The announcement was an excellent opportunity for Education Minister Simon “softly softly” Birmingham to make nice with academics about their essential role in the innovation economy. “These 50 fellows will build on the nation’s innovation efforts and deliver research outcomes that will improve the lives of everyday Australians,” the senator said.

Not quite. If everything is now about applied research the ARC obviously did not get the memo because some of the nifty fifty are scholars pursuing knowledge not patents.
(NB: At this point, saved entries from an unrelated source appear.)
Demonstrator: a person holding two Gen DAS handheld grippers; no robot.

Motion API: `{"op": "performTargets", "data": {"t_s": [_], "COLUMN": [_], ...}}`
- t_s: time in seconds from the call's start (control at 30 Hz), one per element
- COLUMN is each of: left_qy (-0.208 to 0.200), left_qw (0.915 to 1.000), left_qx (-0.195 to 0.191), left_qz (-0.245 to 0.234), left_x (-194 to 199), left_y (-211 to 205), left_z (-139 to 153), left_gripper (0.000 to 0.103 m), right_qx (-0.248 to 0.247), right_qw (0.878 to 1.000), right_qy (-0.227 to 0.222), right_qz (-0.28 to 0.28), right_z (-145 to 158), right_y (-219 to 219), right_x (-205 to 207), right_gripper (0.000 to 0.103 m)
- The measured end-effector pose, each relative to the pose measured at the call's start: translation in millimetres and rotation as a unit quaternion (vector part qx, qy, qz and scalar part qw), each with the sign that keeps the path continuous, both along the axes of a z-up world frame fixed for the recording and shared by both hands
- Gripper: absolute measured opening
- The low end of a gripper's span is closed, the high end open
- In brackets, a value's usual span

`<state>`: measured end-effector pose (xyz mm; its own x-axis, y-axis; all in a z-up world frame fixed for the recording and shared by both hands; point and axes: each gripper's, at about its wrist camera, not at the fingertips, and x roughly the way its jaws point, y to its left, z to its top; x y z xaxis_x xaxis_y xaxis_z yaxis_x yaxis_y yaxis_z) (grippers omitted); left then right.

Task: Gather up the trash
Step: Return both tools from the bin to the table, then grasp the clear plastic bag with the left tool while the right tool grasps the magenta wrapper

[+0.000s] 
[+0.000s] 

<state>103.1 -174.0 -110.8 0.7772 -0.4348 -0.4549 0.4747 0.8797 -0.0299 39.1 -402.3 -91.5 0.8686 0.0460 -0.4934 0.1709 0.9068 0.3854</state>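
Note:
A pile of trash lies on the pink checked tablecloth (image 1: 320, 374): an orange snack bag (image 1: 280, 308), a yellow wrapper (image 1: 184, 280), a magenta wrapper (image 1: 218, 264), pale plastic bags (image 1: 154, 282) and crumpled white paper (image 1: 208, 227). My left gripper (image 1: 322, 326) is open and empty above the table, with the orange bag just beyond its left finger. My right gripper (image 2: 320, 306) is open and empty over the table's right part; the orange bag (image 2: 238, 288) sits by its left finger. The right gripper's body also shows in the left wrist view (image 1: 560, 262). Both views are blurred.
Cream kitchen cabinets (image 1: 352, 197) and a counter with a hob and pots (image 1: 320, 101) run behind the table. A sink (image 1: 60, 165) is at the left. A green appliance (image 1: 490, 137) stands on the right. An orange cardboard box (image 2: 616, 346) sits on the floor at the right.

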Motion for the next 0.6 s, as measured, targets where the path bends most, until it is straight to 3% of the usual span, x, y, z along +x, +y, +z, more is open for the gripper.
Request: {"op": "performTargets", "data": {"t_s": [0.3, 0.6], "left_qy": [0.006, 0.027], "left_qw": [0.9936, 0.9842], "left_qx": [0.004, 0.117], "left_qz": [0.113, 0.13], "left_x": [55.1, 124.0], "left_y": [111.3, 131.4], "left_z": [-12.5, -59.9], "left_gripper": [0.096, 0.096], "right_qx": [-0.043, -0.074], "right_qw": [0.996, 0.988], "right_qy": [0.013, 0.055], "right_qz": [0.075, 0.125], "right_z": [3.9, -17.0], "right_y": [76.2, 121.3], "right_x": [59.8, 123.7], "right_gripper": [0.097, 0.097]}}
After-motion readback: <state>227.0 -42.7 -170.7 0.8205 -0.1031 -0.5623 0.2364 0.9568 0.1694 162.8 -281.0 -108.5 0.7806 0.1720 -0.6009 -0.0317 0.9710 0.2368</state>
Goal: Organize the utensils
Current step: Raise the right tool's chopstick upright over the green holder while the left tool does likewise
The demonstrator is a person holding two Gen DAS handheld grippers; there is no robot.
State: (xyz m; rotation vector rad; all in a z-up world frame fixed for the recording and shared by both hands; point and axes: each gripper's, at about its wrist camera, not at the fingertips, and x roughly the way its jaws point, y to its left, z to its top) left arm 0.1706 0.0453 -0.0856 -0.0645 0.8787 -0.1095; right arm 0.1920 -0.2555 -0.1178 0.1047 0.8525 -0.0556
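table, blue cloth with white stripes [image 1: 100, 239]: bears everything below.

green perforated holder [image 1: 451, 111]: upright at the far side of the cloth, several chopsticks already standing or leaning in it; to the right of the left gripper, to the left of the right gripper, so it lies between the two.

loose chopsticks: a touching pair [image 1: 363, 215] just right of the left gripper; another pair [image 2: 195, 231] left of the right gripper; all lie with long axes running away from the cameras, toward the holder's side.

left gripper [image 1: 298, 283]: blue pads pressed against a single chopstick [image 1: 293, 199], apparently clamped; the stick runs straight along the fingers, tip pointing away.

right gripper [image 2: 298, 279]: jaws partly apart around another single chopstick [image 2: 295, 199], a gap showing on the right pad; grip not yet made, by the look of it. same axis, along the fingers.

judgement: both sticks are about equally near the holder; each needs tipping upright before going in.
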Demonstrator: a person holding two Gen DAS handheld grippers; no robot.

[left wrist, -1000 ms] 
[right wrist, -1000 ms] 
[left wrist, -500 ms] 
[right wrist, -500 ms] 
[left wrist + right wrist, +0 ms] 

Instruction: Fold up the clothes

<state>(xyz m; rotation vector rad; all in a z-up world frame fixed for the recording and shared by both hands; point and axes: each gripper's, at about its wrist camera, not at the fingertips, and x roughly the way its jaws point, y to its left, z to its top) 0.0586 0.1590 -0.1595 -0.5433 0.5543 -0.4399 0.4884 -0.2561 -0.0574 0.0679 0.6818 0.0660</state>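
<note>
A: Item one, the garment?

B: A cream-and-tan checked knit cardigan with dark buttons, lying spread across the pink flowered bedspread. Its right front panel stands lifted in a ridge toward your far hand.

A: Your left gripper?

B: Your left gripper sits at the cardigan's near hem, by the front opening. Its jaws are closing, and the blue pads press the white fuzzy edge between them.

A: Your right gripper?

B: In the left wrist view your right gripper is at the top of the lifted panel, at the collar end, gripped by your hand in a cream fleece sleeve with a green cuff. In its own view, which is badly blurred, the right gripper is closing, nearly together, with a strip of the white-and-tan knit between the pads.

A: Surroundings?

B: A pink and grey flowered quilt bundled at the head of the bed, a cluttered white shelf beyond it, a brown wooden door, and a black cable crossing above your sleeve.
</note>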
Like Mathieu Duval from Griffith U, who has $692k to study early human evolution around the Mediterranean. And Monash University’s Julie Kalman who will use $787k to “bring Sephardic Jewish traders and their networks into mainstream history of the late 18th and early 19th century Mediterranean region.” And like Richard McDermid (Macquarie U) who has $694k to study “how the chemical complexity required to form stars, planets and life arose through cosmic history”.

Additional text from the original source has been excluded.